What to do:
In the material beneath, how many lines contain the word "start"? Give the count alone.

*** Opening Data block ***

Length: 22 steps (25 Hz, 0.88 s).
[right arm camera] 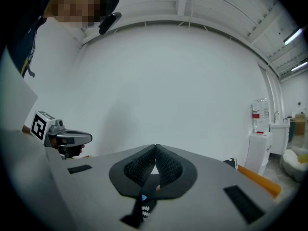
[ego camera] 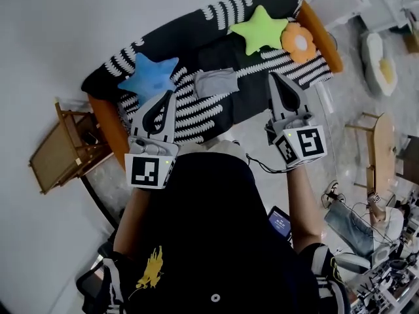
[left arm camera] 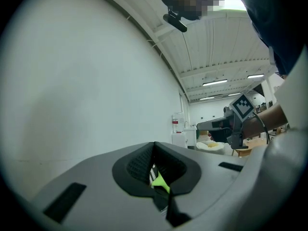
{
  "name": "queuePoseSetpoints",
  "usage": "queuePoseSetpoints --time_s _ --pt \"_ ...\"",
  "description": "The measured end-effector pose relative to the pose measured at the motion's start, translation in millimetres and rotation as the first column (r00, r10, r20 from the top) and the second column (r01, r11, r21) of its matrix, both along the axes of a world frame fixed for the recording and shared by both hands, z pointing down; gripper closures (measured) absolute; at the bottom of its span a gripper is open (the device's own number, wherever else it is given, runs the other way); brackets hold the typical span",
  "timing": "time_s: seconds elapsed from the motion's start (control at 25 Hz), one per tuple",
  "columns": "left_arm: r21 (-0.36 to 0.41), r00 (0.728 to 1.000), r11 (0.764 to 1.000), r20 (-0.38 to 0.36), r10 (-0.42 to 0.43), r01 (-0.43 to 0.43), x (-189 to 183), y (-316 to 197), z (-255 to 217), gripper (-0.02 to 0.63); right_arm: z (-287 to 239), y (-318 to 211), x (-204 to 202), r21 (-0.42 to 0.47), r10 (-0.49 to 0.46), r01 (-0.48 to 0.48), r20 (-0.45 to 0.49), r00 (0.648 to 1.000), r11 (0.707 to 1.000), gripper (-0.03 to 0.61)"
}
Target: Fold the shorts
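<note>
Pointing level side by side, left claw (ego camera: pixel 167 98) pressed together and empty, right claw (ego camera: pixel 274 78) pressed together and empty, just past their tips a black-and-white striped sofa (ego camera: pixel 196 120), grey shorts (ego camera: pixel 216 82) lying on its seat between a blue star cushion (ego camera: pixel 149 77) and a green star cushion (ego camera: pixel 260 29)

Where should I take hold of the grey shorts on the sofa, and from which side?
Probably the near edge of the grey shorts, one corner per tool, coming in from the sofa's front. They look flat on the striped blanket, with the blue star cushion close on their left. Left tool and right tool are shut, so open first.
</note>
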<state>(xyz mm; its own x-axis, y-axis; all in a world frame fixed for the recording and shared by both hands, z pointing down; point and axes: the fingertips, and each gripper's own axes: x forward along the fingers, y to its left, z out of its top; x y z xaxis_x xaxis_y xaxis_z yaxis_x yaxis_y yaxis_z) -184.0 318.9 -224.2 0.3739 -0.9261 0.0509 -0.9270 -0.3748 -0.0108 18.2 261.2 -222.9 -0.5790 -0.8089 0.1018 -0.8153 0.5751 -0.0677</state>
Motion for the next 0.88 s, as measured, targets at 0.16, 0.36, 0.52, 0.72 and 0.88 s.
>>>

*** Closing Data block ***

Exercise answer:
2